Sophie Jullian,
directrice scientifique d'IFP Énergies nouvelles et représentante du consortium Indeed.
Quel est l'objectif de l'Institut national pour le développement des écotechnologies et des énergies décarbonées?
Installé à Solaize sur un ancien site du CNRS, Indeed a pour ambition de bâtir l'usine du futur avec des procédés éco-efficients dans les domaines de l'énergie verte, de la chimie ou encore du recyclage. Par une approche systémique et non isolationniste, Indeed regroupera, au coeur de la vallée de la chimie, un campus technologique pour fédérer des compétences, des plateformes collaboratives, à l'exemple d'Axel'One, des start-up et des industriels pour faire émerger des innovations de rupture.
Qui est à l'origine de cette initiative et comment va-t-elle être financée?
Sept membres fondateurs que sont les industriels Arkema, GDF Suez, le Centre technique de la plasturgie et Rhodia, ainsi que des organismes publics de recherche (CNRS, IFP Énergies nouvelles et l'université de Lyon) constituent le consortium qui deviendra une SAS. L'Indeed pourra prendre possession d'une partie de ses locaux dès septembre2011. Près de 145M€ seront investis sur dix ans, avec le soutien du grand emprunt. Au démarrage, le budget de fonctionnement est estimé à 5M€ par an. Il devrait monter en puissance dans les années suivantes. Ses ressources proviendront de la commercialisation de prestations de service, de licences technologiques et de dividendes.

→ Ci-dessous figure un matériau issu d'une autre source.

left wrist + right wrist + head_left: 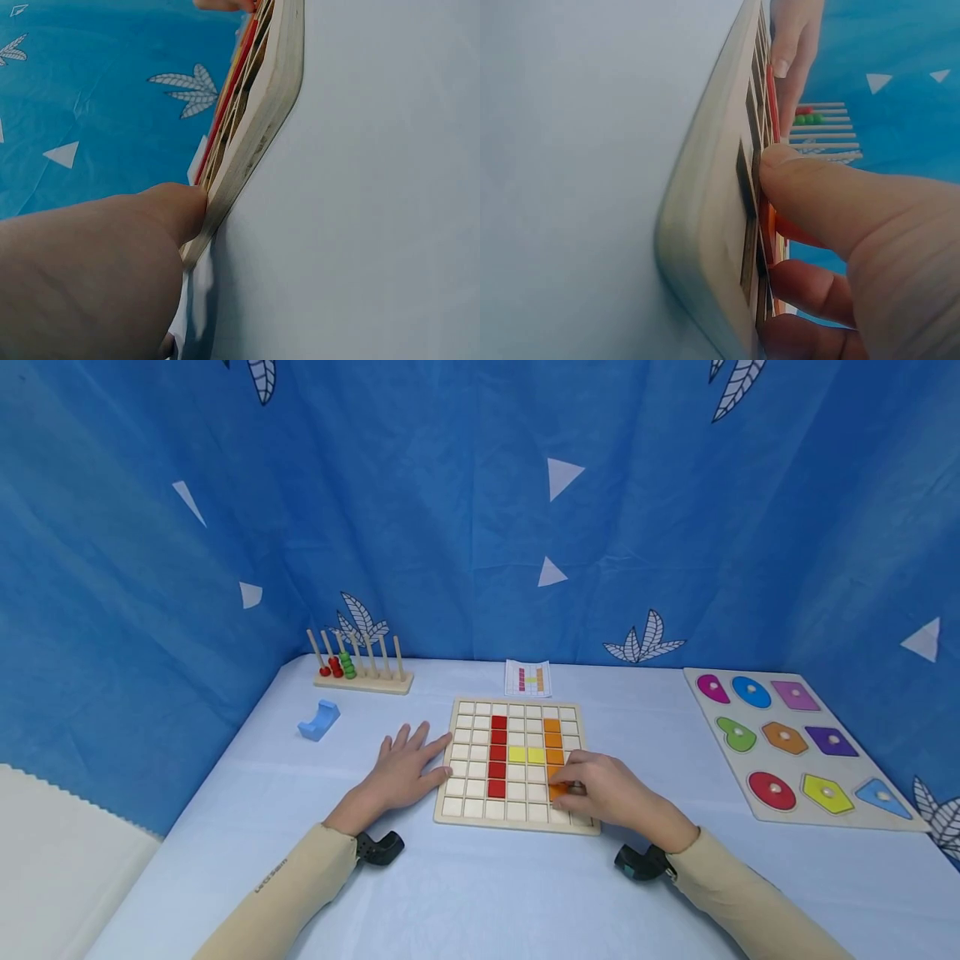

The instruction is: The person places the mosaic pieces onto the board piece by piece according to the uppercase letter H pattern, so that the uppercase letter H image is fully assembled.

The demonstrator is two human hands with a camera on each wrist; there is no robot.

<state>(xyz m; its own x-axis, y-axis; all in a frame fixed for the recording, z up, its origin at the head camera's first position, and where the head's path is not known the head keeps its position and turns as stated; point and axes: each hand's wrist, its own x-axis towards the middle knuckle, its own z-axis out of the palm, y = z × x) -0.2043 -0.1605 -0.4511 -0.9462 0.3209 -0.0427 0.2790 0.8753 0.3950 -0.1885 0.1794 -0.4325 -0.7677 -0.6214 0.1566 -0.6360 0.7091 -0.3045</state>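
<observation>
A square wooden grid board [517,826] lies on the table between the two hands. Set in it are a column of red tiles [498,752], two yellow tiles [527,755] and a column of orange tiles [552,740]. My right hand [606,787] pinches an orange tile [557,791] at the lower end of that column, thumb nearest the front edge; in the right wrist view, fingers partly hide it. With fingers spread, my left hand [401,772] rests at the board's left side, its thumb [184,210] against the edge.
Behind the board lies a printed card [528,678] with a similar coloured pattern. A wooden peg stand [363,682] with red and green beads stands back left, a blue curved block [319,721] before it. To the right lies a knobbed shape puzzle [780,756]. Blue curtain [472,510] hangs behind.
</observation>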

Quelles retombées sont attendues pour la région?
Grâce à ce partenariat public privé, près de 1.500 nouveaux emplois indirects seront créés dans la vallée de la chimie. Tout le tissu économique et de PME sous-traitantes pourra bénéficier de ces retombées. La structuration d'une filière autour des énergies vertes permettra de faire émerger des innovations, de la recherche et donc des emplois.